Die derzeitig verwendete Signaturanwendungskomponente PKS-Crypt ist hinsichtlich ihrer Bedienerfreundlichkeit und der Transparenz des Signiervorgangs noch optimierbar. So könnten z.B. Präsentationskomponenten integriert werden, um die Darstellung dessen, was zu signieren ist, zu verbessern. Auch eine Erweiterung der Funktionalität ist wünschenswert, wie z.B. die korrekte Prüfung auf den Signaturzeitpunkt oder die integrierte Erstellung von Signatur und Zeitstempel. Durch Standards von Signaturanwendungsumgebungen könnte die Vertrauenswürdigkeit der erstellten Signaturen erhöht werden, da nicht jede Maßnahme im Einzelnen nachgewiesen und bewertet werden müsste, die zum Schutz des Archivservers umgesetzt wurde. Weitere Fortschritte sind bei praktischen Verfahren für die Langzeitarchivierung von Signaturen zu erwarten. Durch die Integration von Signaturkomponenten in Archivsysteme oder auch durch Nutzung der Dienstleistungen kommerzieller Archivierungsdienste müssen diese Aufgaben künftig nicht mehr manuell durchgeführt werden. Die Ergebnisse des Projekts „Sichere Signaturerstellungsumgebung“ [TC03], das derzeit von der TC Trustcenter AG im Auftrag des BSI realisiert wird, sind bei der Konfiguration des Archivservers zu berücksichtigen.

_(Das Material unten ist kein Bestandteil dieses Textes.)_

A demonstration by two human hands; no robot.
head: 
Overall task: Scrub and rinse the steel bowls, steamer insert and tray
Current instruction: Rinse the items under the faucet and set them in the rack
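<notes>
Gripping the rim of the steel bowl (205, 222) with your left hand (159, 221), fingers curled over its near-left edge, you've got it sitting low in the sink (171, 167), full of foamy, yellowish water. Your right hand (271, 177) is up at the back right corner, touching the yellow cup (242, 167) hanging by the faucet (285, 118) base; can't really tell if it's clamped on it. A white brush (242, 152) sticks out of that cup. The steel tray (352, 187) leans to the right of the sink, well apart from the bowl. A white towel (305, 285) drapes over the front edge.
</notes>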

Mit der Umsetzung von Standards für Signaturen, wie z.B. ISIS-MTT, werden Applikationen verfügbar sein, die interoperabel zu den Strukturen anderer ZDA arbeiten und deren Nutzung nicht abhängig von einer vertraglichen Bindung zum jeweiligen Anbieter ist. Derzeit lässt sich die Anwendung PKS-Crypt selbst für die Prüfung von Signaturen nur dann nutzen, wenn man eine Chipkarte der Telesec besitzt. Dies ist technisch jedoch nicht erforderlich. Bei Verfügbarkeit von offenen Applikationen könnten die Archiv-Sicherungsdatei sowie die erstellten Signaturen und Zeitstempel veröffentlicht werden, so dass die Nutzer des Dokumentenservers in der Lage sind, Prüfungen auf Authentizität und Integrität der ihnen vorliegenden Dateien selbst durchzuführen. Dies würde die Transparenz der durchgeführten Maßnahmen zur Sicherung der Dokumente wesentlich erhöhen.

Die Nutzung der elektronischen Signaturen könnte zukünftig für eine Reihe weiterer Aufgaben im Rahmen Publikationsprozesses genutzt werden. So könnte z.B. die Abgabebescheinigung für den Autor, die derzeit durch CMS erstellt wird, um die vollständige und korrekte Abgabe der elektronischen Dokumentenversion nachzuweisen, als signierte E-Mail an die Bibliothek verschickt werden. Des Weiteren könnte die Kommunikation zwischen verschiedenen Organisationseinrichtungen der Universität vollständig auf elektronischem Wege erfolgen, z.B. mit den Prüfungsämtern. Für viele dieser Aufgaben wird es nicht erforderlich sein, qualifizierte Signaturen mit Anbieterakkreditierung zu verwenden. Die Nutzung einfacher oder fortgeschrittener Signaturen einer selbst betriebenen PKI mit einem von allen Beteiligten akzeptierten Sicherheitsniveau ist durchaus möglich. Bei der Erweiterung des Einsatzspektrums ist auch die Verschlüsselung von Daten zu berücksichtigen. Eine elektronische Signatur allein schützt nicht die Vertraulichkeit der übertragenen Daten, wie es z.B. für den Austausch von Gutachten oder Prüfungsunterlagen erforderlich ist.

Mit elektronischen Publikationen ergeben sich völlig neue Darstellungsmöglichkeiten, die durch papiergebundene Dokumente nicht erreicht werden, wie z.B. Videos, Audios oder andere multimediale Elemente. Weiterhin können auch dynamische Dokumente erzeugt werden, deren konkrete Erscheinungsform erst durch den Betrachter und die Auswertung von übergebenen Parametern bestimmt wird. So können z.B. - basierend auf in einer Datenbank gespeicherten Messwerten - statistische Auswertungen erzeugt und als Grafiken dargestellt werden. Für eine Archivierung müssten die Datenbankstruktur und die Inhalte, die Programme zur Erzeugung der Auswertungen und Angaben zur Präsentation gespeichert werden. Um eine langfristige Integritätssicherung auf dieser Ebene erzeugen zu können, sind geeignete Speicherstrukturen zu entwickeln.